Pacifiction | Crítica

Última ronda en el Paraíso

Una imagen del extraordinario filme de Albert Serra.

Una imagen del extraordinario filme de Albert Serra.

Dejando al margen a su personaje, porque eso es lo que parece, un personaje pedante, altivo y engreído, Albert Serra consigue en Pacifiction una fascinante y alucinada obra maestra que apela a un tiempo al cine clásico y a las narraciones de género y ambiente poscolonial, y también a esas texturas, modos y atmósferas visuales y sonoras de un cine de la contemporaneidad al que siempre ha querido subirse como catalizador de tendencias.

En una isla de la Polinesia francesa, un Alto Comisionado de la República es testigo, protagonista y peón de los movimientos sigilosos y acechantes de la conspiración política al tiempo en que las fuerzas locales se arman, los espías internacionales beben y espían, los almirantes de la patria urden el golpe final en la sombra, los ritos locales se ensayan y los cuerpos se relajan en un club nocturno de colores de neón llamado Paraíso.
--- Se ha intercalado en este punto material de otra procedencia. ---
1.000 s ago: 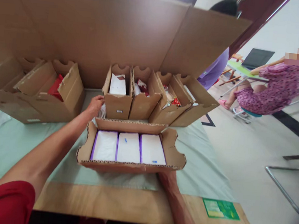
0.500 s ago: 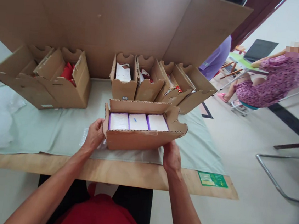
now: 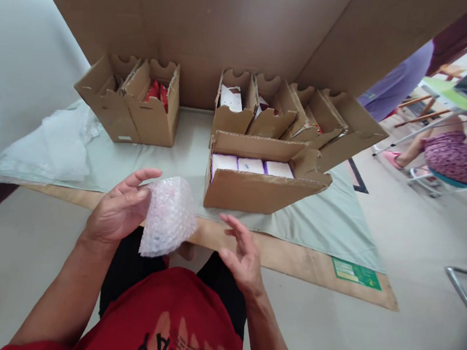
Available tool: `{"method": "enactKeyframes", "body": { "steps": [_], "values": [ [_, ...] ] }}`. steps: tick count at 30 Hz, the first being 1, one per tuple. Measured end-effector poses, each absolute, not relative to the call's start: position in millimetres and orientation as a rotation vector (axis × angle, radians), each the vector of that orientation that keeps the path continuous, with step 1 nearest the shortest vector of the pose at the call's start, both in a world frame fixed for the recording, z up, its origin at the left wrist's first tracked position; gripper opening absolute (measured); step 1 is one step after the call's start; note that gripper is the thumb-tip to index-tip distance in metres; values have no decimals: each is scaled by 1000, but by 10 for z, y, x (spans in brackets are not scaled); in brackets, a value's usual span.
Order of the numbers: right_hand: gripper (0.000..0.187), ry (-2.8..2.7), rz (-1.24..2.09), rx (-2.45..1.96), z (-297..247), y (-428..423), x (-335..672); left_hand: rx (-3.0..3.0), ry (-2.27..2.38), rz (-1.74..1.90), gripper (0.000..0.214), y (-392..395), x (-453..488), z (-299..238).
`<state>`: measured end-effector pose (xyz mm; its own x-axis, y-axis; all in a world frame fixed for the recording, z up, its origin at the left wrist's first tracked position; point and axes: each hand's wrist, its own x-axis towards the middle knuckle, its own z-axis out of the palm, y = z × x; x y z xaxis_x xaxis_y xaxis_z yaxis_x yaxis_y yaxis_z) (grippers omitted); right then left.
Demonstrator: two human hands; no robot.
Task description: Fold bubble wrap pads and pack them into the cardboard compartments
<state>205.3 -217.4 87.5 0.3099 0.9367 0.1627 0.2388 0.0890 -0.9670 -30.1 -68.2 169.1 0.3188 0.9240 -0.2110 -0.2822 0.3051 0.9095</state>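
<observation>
My left hand [image 3: 119,213] holds a small sheet of bubble wrap [image 3: 168,215] near my lap, fingers curled round its left edge. My right hand [image 3: 242,254] hovers just to the right of the wrap, fingers apart and holding nothing. Beyond both hands a low cardboard tray [image 3: 257,191] rests on the pale green mat [image 3: 185,153]. Inside it lie three white packs with purple edges [image 3: 251,166].
Behind the tray stands a row of small cardboard boxes [image 3: 273,109] with white and red items, and two more boxes [image 3: 136,101] at the left. A tall cardboard wall [image 3: 216,23] backs them. Clear plastic [image 3: 53,147] lies at far left. A seated person [image 3: 464,157] is at right.
Both hands let go of the tray, which now rests on the mat. My left hand picked up the bubble wrap and drew it toward my lap. The view tilted downward.
</observation>
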Motion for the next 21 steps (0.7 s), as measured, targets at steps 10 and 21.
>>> {"method": "enactKeyframes", "body": {
  "steps": [10,21],
  "values": [
    [50,-1030,1459,-1187,952,-1854,1995,1292,917,566,44,-710,-638,1716],
    [39,-1110,501,-1940,890,-1971,2822,2027,1192,486,44,-334,116,970]
  ]
}}
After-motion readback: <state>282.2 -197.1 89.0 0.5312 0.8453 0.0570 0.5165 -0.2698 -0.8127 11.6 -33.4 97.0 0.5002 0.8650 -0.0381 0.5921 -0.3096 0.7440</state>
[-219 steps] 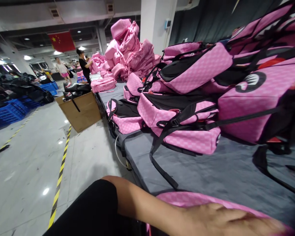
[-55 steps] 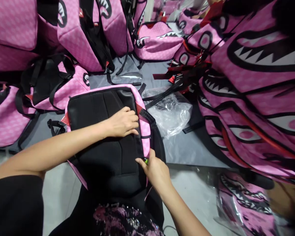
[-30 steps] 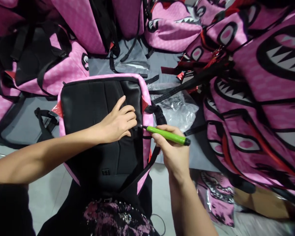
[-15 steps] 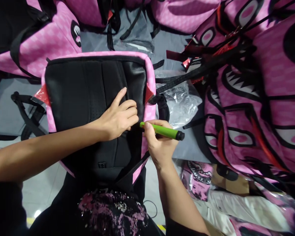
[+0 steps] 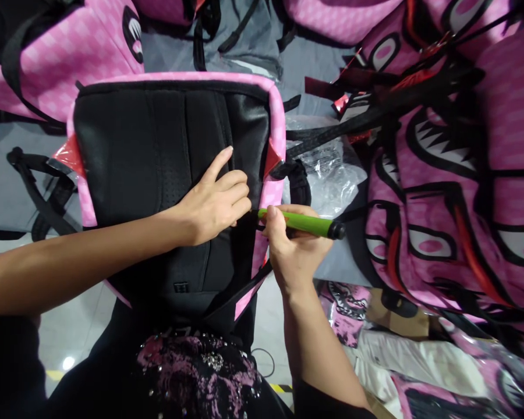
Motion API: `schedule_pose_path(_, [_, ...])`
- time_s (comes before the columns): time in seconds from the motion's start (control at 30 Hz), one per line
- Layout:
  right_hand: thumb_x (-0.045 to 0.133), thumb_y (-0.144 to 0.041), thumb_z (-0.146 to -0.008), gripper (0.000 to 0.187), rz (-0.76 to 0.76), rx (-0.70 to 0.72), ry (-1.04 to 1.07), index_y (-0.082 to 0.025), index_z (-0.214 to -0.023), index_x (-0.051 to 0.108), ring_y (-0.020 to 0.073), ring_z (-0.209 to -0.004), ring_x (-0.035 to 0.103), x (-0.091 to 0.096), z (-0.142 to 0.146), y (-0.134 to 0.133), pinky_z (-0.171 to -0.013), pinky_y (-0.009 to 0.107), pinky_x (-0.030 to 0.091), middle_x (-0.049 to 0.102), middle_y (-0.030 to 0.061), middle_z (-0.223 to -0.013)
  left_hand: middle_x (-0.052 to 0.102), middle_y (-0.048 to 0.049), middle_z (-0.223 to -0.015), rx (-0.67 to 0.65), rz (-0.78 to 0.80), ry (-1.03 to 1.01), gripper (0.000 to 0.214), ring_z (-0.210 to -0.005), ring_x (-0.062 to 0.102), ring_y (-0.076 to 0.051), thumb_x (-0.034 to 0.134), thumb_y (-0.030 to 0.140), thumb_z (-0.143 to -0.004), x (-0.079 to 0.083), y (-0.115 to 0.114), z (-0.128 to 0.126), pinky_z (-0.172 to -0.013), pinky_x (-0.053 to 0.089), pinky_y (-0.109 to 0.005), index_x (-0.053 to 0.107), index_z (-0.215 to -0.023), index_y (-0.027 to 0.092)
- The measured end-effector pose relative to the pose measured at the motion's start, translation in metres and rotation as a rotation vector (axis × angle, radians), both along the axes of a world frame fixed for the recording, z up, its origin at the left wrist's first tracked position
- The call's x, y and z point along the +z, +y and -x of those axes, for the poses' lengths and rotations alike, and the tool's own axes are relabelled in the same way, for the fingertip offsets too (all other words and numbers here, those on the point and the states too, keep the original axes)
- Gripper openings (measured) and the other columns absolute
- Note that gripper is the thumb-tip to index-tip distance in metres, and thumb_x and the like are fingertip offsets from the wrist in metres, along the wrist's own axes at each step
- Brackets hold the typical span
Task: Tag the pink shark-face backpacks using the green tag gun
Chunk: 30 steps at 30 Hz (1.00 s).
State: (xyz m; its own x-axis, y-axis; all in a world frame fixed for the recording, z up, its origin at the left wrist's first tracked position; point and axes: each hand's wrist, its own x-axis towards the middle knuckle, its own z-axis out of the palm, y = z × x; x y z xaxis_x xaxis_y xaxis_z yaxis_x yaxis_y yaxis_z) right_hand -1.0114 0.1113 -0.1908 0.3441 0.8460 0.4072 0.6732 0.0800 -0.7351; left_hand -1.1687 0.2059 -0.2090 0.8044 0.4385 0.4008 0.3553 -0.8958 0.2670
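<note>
A backpack (image 5: 131,145) with a black padded back panel and pink checked edges lies in front of me, its back facing up. My left hand (image 5: 220,201) rests on the panel's right part, thumb stretched out and the other fingers bent against the fabric. Beside it, at the bag's right pink edge, my right hand (image 5: 294,244) grips a green marker pen (image 5: 308,223) with a black end pointing right. The pen's other end points at the black panel near my left fingertips; its very tip is hard to make out.
Several pink shark-face backpacks (image 5: 436,233) crowd the right side, and another pink bag (image 5: 82,52) lies at upper left. Clear plastic wrap (image 5: 332,180) sits right of the bag on the grey table surface (image 5: 9,192). Black straps (image 5: 39,192) trail out at the left. Wrapped goods (image 5: 344,314) lie lower right.
My right hand and the pen have shifted slightly right and up in the view. The left hand stays on the panel, and the camera view has moved a little.
</note>
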Motion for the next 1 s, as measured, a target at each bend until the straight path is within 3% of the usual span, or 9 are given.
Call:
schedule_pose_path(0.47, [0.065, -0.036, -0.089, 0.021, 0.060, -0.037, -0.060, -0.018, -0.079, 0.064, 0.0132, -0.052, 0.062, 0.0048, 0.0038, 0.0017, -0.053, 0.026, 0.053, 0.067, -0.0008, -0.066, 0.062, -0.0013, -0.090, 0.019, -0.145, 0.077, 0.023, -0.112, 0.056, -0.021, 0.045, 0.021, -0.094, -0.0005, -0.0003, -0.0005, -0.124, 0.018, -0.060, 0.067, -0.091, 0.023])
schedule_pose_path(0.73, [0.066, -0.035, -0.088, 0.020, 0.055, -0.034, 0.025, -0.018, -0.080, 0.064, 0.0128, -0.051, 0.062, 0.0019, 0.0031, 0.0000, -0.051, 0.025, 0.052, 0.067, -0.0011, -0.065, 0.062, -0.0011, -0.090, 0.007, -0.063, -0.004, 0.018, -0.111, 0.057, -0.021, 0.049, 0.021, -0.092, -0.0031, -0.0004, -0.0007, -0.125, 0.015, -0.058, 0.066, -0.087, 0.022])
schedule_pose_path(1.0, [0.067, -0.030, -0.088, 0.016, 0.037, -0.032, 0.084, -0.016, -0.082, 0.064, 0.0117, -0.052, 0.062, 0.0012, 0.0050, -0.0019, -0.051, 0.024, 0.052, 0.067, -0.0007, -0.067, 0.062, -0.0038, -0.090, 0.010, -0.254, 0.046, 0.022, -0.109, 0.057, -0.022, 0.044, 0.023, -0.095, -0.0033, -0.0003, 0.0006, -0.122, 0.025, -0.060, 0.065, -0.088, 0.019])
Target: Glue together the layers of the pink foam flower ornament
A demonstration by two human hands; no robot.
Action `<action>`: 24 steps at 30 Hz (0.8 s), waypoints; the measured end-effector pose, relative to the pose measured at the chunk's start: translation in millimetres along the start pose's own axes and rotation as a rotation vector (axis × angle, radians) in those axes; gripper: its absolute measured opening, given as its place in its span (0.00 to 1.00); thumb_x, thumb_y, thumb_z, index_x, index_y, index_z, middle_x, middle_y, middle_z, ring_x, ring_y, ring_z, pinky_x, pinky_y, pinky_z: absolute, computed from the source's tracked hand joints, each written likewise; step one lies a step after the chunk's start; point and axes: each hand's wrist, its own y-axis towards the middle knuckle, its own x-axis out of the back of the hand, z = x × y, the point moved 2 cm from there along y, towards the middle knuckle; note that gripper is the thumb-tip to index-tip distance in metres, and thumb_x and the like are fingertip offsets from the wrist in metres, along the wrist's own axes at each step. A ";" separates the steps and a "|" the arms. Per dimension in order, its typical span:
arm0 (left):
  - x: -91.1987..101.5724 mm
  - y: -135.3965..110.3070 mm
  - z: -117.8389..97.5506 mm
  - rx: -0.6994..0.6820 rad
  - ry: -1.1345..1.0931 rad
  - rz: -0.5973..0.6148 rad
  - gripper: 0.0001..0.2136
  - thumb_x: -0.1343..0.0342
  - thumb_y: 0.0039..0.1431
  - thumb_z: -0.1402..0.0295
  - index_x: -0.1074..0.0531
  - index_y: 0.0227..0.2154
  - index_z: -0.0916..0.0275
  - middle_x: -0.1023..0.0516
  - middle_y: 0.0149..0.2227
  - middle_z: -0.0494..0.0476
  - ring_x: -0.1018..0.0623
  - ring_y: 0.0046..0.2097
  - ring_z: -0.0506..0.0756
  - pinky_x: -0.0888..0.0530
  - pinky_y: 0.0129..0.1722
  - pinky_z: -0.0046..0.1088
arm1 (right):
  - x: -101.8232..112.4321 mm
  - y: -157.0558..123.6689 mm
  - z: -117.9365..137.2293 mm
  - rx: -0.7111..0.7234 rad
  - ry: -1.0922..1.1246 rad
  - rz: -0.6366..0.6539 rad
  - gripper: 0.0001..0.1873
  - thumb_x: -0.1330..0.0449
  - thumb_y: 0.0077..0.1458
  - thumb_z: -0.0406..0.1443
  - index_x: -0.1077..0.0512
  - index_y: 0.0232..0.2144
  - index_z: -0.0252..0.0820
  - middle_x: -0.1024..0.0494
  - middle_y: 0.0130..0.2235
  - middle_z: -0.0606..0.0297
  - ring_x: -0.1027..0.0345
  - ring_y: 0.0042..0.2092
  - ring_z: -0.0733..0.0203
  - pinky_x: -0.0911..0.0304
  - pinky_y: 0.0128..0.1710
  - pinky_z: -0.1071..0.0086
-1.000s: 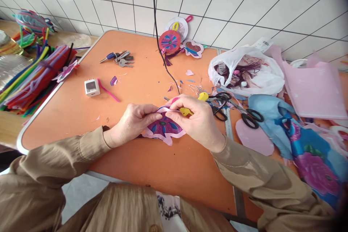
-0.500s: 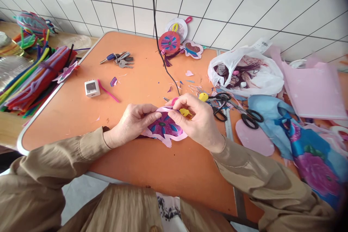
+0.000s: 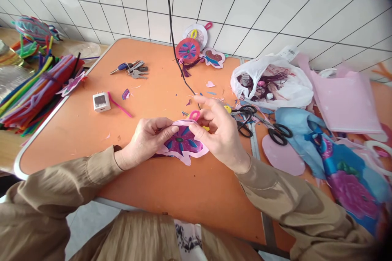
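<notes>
Between my hands is a flower-patterned fabric sachet (image 3: 184,140), purple and blue with a scalloped pale pink border. A bright pink fuzzy loop (image 3: 194,115) stands up from its top edge. My left hand (image 3: 149,138) pinches the upper left edge between thumb and fingers. At the upper right edge, the thumb of my right hand (image 3: 223,133) lies on the front, its index finger is raised, and the other fingers curl behind. Just beyond, yellow-handled scissors (image 3: 227,109) are partly covered by my right hand. A dark tassel shows under the sachet's left side.
Black-handled scissors (image 3: 280,132) lie right, by a pink oval piece (image 3: 283,157) and blue flowered fabric (image 3: 352,183). A white plastic bag (image 3: 301,85) holds dark tassels. Finished ornaments (image 3: 188,50), keys (image 3: 134,69), a white charger (image 3: 101,102) and pipe cleaners (image 3: 45,85) lie around. A black cable (image 3: 171,20) hangs down.
My right index finger has lifted off the top edge, so the pink loop now shows more fully. The left hand keeps its pinch. The whole view has shifted slightly.
</notes>
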 end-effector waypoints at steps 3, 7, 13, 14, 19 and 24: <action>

Benoît Magimel se adueña del cuerpo diplomático y la Historia desde la rotundidad de su físico y la elocuencia lúcida y visionaria, también algo cínica, de su discurso crepuscular sobre el devenir aciago de los tiempos. El suyo, gigante, es un personaje esculpido desde la memoria del legado colonial, un fantasma que observa y analiza sobre el terreno, un médium entre el viejo y el nuevo orden, el último vestigio de una época y un paisaje sublime a punto de ser aniquilado.

Pacifiction deconstruye y ralentiza el cine de intrigas y espías desplazados en el terreno de la geopolítica desde un minucioso y deslumbrante trabajo de formas visuales y sonoras. Se diría que Serra está filmando un sueño, una alucinación del paraíso terrenal definitivamente corrompido y a punto de desaparecer. Siluetas recortadas en la hora mágica, insondables sonidos y músicas electrónicas, luces artificiales, el viento que azota las palmeras, las impresionantes olas para surfear, las lluvias torrenciales: el clima y la luz se apoderan de un relato que progresa a fuego lento, tal vez el más sólido y transparente de toda la filmografía de su autor. Se urden las alianzas y las complicidades y se presenta a los contendientes, todo se intuye sin necesidad de explicarlo, los desplazamientos de nuestro protagonista, que parece ir siempre un paso por delante de los demás pero también a la deriva y en espiral hacia el abismo, son también la guía por una geografía y sus rituales teatralizados.

El extrañamiento se mueve poco a poco hacia la abstracción, nos acercamos al final del sueño del hombre y a un último trance pesadillesco y nocturno: estamos ante el preámbulo siniestro de la destrucción del Paraíso como gesto de soberbia política, como gesto de estupidez en definitiva. Y el gran cine ha estado allí para darle forma.